▸ What to do: Repeat the following data exactly, omitting pictures.
++++ Available data
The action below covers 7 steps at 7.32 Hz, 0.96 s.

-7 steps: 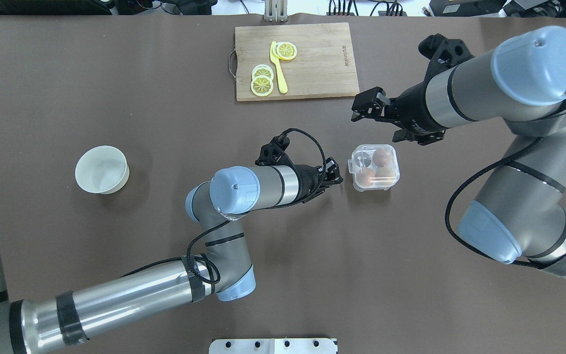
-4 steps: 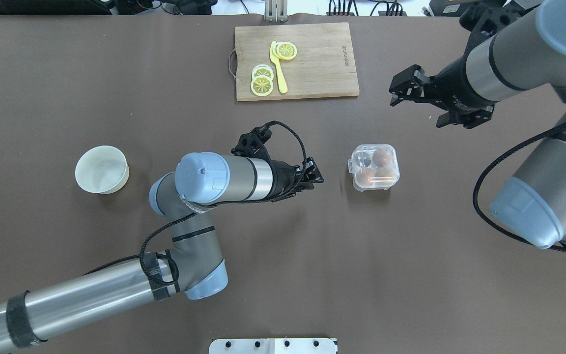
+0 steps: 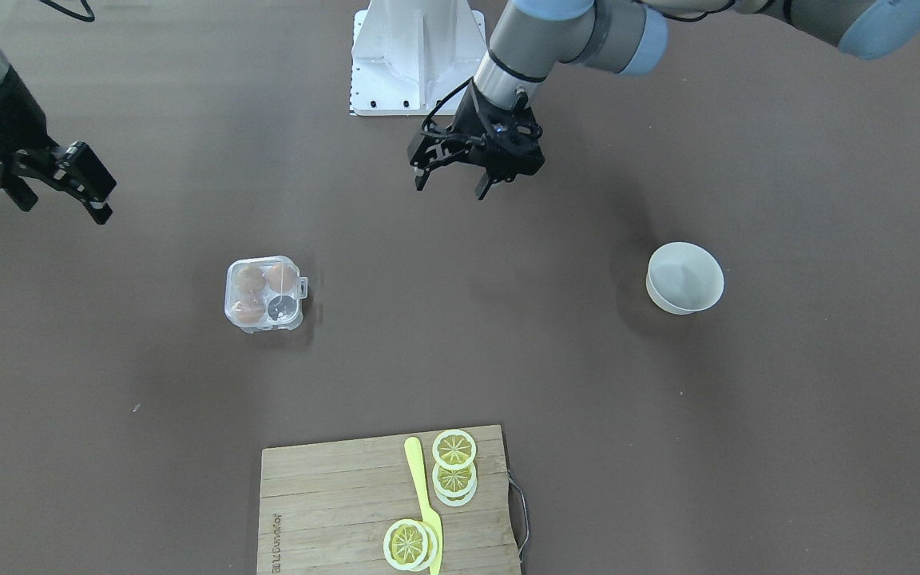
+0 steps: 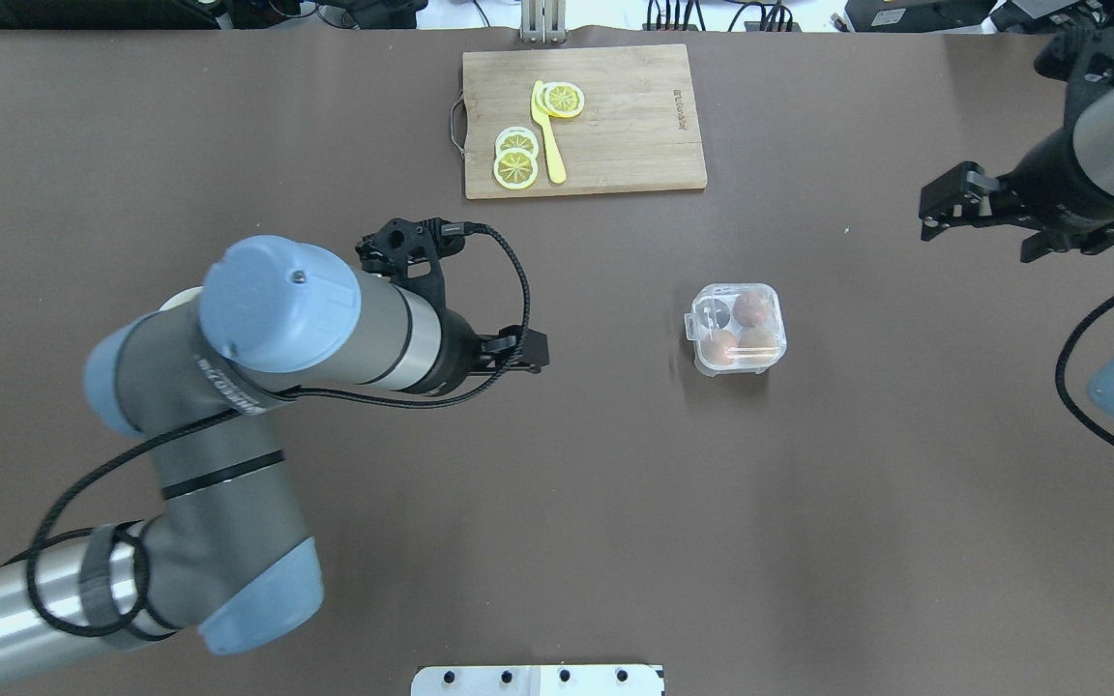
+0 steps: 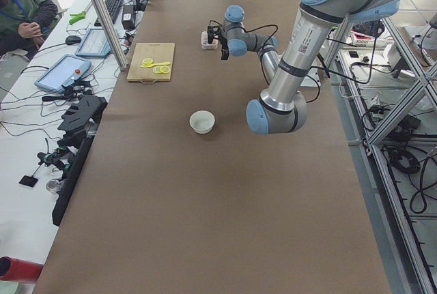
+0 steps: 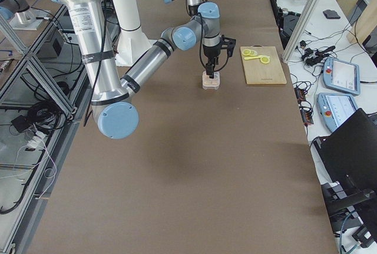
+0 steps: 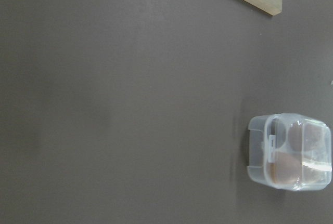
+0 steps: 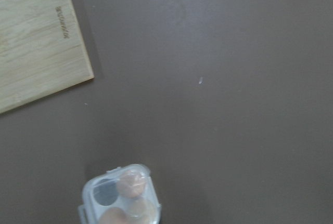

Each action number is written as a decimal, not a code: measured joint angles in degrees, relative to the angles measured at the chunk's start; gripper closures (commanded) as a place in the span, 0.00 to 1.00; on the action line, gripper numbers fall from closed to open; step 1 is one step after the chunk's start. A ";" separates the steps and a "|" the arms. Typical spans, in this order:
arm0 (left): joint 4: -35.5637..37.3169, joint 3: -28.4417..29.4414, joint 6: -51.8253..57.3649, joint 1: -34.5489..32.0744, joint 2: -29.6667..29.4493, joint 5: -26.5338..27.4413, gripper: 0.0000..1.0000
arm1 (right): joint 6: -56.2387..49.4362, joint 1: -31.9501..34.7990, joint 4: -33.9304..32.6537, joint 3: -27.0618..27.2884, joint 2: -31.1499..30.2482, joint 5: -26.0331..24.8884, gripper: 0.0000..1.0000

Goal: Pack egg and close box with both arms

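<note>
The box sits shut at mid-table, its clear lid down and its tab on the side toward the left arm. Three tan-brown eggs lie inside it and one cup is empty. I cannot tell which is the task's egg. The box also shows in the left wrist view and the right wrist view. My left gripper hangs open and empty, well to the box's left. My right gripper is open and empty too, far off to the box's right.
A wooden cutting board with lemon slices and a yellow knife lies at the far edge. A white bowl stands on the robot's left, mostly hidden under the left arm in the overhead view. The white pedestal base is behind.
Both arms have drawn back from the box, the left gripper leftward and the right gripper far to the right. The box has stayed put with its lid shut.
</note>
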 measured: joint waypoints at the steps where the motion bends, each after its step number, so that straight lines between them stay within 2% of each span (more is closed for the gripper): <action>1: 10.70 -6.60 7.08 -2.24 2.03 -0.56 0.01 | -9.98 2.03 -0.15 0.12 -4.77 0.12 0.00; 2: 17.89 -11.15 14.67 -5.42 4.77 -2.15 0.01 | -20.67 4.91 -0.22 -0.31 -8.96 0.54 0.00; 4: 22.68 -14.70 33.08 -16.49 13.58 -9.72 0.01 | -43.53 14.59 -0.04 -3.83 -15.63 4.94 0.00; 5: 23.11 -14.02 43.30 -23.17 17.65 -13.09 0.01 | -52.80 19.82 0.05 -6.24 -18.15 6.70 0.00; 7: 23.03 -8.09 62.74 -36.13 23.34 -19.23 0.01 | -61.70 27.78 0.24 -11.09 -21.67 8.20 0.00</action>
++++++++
▸ Answer box:
The action below covers 7 steps at 7.32 Hz, 0.96 s.

-7 steps: 
-4 steps: 
+0 steps: 
+0 steps: 
+0 steps: 
+0 steps: 
+0 steps: 
+0 steps: 

Each action number is written as a decimal, not a code: measured joint angles in degrees, relative to the angles measured at the chunk's start; gripper closures (commanded) as a place in the span, 0.00 to 1.00; on the action line, gripper numbers fall from closed to open; step 1 is one step after the chunk's start. A ";" separates the steps and a "|" the arms. Typical spans, in this order:
arm0 (left): joint 4: -35.5637..37.3169, joint 3: -28.4417..29.4414, joint 6: -51.8253..57.3649, joint 1: -34.5489..32.0744, joint 2: -29.6667..29.4493, joint 5: -26.5338..27.4413, gripper: 0.0000..1.0000
arm1 (right): joint 6: -56.2387..49.4362, joint 1: -31.9501..34.7990, joint 4: -33.9304..32.6537, joint 3: -27.0618..27.2884, joint 2: -31.1499..30.2482, joint 5: -26.0331..24.8884, gripper: 0.0000..1.0000

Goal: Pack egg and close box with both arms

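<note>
The box sits shut at mid-table, its clear lid down and its tab on the side toward the left arm. Three tan-brown eggs lie inside it and one cup is empty. I cannot tell which is the task's egg. The box also shows in the left wrist view and the right wrist view. My left gripper hangs open and empty, well to the box's left. My right gripper is open and empty too, far off to the box's right.
A wooden cutting board with lemon slices and a yellow knife lies at the far edge. A white bowl stands on the robot's left, mostly hidden under the left arm in the overhead view. The white pedestal base is behind.
Both arms have drawn back from the box, the left gripper leftward and the right gripper far to the right. The box has stayed put with its lid shut.
</note>
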 measured: joint waypoints at the steps where the motion bends, each after its step number, so that straight lines between them stay within 2% of each span (more is closed for the gripper): <action>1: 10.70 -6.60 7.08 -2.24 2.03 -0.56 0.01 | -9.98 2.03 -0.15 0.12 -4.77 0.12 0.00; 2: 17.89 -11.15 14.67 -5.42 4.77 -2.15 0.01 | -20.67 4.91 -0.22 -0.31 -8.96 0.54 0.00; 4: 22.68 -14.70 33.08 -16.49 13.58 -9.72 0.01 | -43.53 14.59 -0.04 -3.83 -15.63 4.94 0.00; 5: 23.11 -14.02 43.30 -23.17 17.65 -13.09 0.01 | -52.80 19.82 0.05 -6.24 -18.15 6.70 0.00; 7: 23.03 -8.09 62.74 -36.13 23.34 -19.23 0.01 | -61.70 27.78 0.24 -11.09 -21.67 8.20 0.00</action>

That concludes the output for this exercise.